### Task goal
Transcribe, word for word and without additions, each line below from the one containing "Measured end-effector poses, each" through the one containing "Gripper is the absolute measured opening", both ends included.

### Task material
##########
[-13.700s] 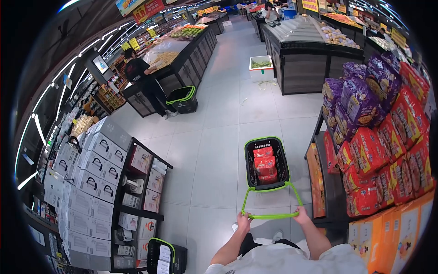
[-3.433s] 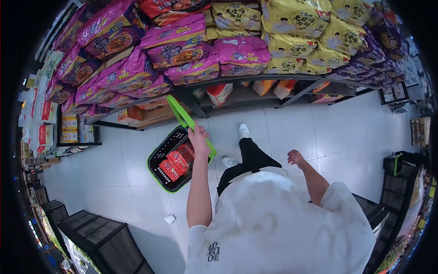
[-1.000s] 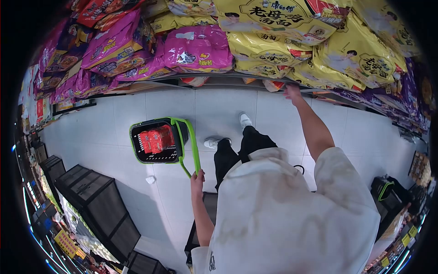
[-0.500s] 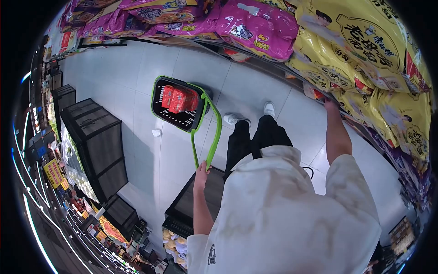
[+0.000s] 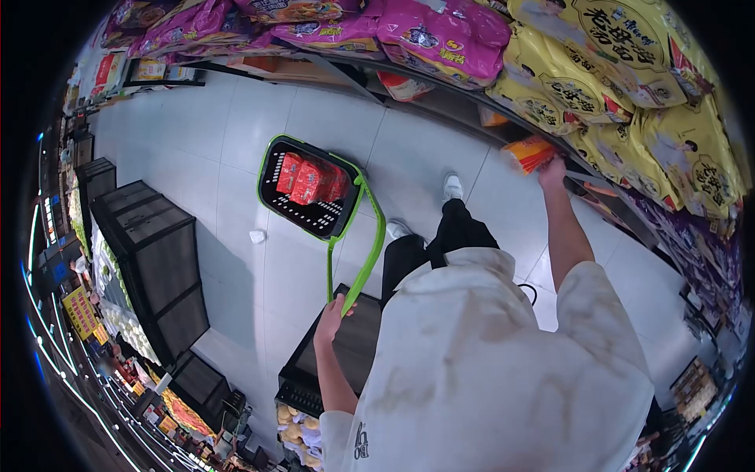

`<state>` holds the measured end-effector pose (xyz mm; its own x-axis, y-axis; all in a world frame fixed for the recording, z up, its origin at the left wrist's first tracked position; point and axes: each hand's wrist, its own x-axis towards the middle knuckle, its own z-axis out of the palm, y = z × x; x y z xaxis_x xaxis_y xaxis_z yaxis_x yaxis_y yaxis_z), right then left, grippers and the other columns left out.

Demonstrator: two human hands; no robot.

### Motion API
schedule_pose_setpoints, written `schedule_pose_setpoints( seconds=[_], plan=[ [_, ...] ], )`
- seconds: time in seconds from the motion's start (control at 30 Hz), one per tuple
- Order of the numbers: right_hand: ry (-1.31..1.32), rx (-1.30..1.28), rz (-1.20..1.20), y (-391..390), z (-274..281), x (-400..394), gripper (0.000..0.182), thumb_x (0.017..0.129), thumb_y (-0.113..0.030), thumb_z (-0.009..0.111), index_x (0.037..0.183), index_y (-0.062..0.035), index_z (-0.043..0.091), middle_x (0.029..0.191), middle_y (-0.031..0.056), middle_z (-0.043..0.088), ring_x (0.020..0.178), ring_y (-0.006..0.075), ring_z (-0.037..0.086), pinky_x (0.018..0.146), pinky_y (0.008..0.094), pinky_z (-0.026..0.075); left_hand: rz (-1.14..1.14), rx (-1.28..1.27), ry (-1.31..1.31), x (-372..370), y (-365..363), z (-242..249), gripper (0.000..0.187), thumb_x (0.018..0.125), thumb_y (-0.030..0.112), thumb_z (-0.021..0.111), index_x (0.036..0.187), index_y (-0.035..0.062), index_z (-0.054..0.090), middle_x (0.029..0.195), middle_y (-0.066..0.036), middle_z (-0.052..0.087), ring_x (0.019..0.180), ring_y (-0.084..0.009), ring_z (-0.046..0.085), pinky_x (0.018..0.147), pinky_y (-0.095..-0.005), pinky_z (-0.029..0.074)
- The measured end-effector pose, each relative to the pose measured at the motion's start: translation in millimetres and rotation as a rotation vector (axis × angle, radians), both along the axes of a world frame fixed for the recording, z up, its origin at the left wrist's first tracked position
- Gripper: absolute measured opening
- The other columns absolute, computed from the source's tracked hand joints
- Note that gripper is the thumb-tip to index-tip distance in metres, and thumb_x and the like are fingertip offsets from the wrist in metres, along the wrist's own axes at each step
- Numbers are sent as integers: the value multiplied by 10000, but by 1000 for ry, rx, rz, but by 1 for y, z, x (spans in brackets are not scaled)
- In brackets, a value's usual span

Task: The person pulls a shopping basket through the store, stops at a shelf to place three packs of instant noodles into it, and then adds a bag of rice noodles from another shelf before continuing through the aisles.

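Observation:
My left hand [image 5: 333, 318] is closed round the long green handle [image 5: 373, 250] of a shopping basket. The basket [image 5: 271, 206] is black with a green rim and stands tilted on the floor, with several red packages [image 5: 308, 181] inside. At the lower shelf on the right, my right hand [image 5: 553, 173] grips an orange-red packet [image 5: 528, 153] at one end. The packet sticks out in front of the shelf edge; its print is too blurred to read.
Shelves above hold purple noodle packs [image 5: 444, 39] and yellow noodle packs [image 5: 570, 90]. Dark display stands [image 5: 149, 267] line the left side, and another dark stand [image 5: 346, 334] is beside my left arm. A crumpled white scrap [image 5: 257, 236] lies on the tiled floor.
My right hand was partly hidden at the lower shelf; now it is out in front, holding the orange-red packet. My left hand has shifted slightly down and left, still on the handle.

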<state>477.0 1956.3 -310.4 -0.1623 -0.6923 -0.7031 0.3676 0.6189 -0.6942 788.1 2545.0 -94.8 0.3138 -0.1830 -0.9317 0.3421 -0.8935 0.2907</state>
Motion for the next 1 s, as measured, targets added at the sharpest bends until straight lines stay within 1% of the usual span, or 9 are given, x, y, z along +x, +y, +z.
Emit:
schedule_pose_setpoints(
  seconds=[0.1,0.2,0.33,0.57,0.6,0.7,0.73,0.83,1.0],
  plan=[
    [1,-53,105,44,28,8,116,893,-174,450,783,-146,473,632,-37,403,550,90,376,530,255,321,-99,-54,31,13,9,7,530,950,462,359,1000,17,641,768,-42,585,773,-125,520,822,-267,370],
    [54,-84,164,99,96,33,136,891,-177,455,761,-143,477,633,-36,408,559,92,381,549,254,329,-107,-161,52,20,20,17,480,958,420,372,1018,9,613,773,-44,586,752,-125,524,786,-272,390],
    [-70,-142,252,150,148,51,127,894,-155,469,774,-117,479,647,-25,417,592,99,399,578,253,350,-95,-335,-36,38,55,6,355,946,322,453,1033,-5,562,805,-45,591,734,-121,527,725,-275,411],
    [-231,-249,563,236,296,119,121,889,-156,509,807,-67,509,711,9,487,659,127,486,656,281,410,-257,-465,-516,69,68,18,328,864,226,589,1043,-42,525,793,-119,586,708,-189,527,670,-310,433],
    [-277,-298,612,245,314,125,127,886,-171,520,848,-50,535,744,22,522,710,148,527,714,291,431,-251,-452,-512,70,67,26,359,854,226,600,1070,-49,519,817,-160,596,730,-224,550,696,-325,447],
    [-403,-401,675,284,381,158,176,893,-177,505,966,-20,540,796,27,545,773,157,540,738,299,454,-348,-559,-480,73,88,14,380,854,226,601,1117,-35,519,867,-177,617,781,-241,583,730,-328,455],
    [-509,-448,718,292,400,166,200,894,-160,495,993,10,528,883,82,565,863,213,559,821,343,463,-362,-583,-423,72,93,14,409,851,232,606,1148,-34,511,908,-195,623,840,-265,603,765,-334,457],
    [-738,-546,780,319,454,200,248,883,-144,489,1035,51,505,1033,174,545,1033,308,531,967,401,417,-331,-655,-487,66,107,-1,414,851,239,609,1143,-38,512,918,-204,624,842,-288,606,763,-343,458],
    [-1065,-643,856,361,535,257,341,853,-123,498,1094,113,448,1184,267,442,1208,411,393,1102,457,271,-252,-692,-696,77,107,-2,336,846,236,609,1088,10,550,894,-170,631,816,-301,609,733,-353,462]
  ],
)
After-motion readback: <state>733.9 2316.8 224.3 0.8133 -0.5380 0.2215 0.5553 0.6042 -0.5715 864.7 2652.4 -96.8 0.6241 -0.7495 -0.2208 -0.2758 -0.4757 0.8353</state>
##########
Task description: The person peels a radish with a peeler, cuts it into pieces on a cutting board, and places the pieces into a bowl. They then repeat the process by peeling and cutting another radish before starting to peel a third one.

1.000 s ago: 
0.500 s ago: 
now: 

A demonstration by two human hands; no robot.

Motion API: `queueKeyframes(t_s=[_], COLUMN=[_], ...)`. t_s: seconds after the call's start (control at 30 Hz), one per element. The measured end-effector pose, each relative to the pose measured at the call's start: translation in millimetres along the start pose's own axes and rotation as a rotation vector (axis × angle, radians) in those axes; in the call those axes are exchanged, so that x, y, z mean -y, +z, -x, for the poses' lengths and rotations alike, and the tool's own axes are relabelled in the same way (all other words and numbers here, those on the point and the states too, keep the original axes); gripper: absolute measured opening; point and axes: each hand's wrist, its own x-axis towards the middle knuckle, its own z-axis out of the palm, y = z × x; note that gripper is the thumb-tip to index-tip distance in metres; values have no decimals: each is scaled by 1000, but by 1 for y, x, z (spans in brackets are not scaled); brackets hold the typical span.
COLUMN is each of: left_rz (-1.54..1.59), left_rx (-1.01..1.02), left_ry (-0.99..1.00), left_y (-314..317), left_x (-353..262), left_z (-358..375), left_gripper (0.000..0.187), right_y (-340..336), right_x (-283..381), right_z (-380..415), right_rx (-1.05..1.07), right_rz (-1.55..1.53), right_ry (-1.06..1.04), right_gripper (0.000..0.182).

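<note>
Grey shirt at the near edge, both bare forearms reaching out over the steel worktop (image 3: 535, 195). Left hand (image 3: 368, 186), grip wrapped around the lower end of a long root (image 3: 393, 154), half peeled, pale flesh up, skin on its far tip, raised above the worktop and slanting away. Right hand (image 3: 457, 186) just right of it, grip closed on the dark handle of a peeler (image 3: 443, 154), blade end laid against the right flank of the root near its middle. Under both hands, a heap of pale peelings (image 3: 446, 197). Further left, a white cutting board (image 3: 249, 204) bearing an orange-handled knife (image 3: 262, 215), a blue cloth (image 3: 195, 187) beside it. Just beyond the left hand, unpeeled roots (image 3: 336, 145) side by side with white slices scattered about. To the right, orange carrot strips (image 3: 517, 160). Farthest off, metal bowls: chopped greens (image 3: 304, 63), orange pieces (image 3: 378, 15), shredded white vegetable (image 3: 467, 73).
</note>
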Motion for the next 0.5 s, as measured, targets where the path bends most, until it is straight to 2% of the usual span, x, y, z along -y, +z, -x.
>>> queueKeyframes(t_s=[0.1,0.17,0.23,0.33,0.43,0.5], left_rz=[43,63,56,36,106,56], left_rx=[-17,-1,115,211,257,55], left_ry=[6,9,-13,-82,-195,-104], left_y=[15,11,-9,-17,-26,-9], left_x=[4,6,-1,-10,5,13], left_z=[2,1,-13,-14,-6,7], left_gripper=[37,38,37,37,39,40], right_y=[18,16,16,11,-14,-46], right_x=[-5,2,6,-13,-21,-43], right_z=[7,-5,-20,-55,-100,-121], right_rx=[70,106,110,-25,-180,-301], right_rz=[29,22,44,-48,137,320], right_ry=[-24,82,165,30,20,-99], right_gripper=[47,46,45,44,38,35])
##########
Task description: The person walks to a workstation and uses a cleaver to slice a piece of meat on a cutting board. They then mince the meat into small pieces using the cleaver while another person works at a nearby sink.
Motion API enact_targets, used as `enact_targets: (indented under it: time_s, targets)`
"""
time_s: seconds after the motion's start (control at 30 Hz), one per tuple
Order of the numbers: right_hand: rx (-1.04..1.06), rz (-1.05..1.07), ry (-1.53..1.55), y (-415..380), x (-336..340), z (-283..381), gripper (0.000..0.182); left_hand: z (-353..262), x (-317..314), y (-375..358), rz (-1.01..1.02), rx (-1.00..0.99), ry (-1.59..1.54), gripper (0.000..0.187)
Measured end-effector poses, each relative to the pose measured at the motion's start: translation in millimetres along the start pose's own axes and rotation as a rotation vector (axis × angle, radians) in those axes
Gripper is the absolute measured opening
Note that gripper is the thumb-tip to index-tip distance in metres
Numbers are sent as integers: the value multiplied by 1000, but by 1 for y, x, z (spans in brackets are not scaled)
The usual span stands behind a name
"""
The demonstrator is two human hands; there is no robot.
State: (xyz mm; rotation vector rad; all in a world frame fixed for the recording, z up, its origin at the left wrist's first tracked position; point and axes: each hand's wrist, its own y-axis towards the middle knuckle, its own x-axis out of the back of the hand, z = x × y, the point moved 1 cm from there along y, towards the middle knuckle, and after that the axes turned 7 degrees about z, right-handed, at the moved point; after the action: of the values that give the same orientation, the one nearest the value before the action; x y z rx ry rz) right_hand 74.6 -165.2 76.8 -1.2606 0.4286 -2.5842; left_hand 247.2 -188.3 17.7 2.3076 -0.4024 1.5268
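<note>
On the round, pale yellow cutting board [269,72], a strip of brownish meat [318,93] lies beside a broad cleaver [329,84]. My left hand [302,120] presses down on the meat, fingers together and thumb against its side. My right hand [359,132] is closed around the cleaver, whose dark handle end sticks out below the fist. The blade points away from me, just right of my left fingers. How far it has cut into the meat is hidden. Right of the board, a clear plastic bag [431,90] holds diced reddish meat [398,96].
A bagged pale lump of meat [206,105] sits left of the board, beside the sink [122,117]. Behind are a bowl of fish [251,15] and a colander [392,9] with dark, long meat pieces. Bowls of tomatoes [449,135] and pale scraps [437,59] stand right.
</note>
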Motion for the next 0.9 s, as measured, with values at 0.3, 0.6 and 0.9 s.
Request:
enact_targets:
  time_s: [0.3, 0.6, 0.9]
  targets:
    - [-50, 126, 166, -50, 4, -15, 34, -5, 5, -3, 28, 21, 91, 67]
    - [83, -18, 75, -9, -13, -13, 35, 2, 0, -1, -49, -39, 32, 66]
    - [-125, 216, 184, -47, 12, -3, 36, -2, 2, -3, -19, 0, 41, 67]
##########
### Exercise result
Measured end-effector poses, each relative to the pose measured at the motion's start: translation in millimetres along the start pose's own axes and rotation as a rotation vector (axis × angle, radians) in those axes
Gripper is the absolute measured opening

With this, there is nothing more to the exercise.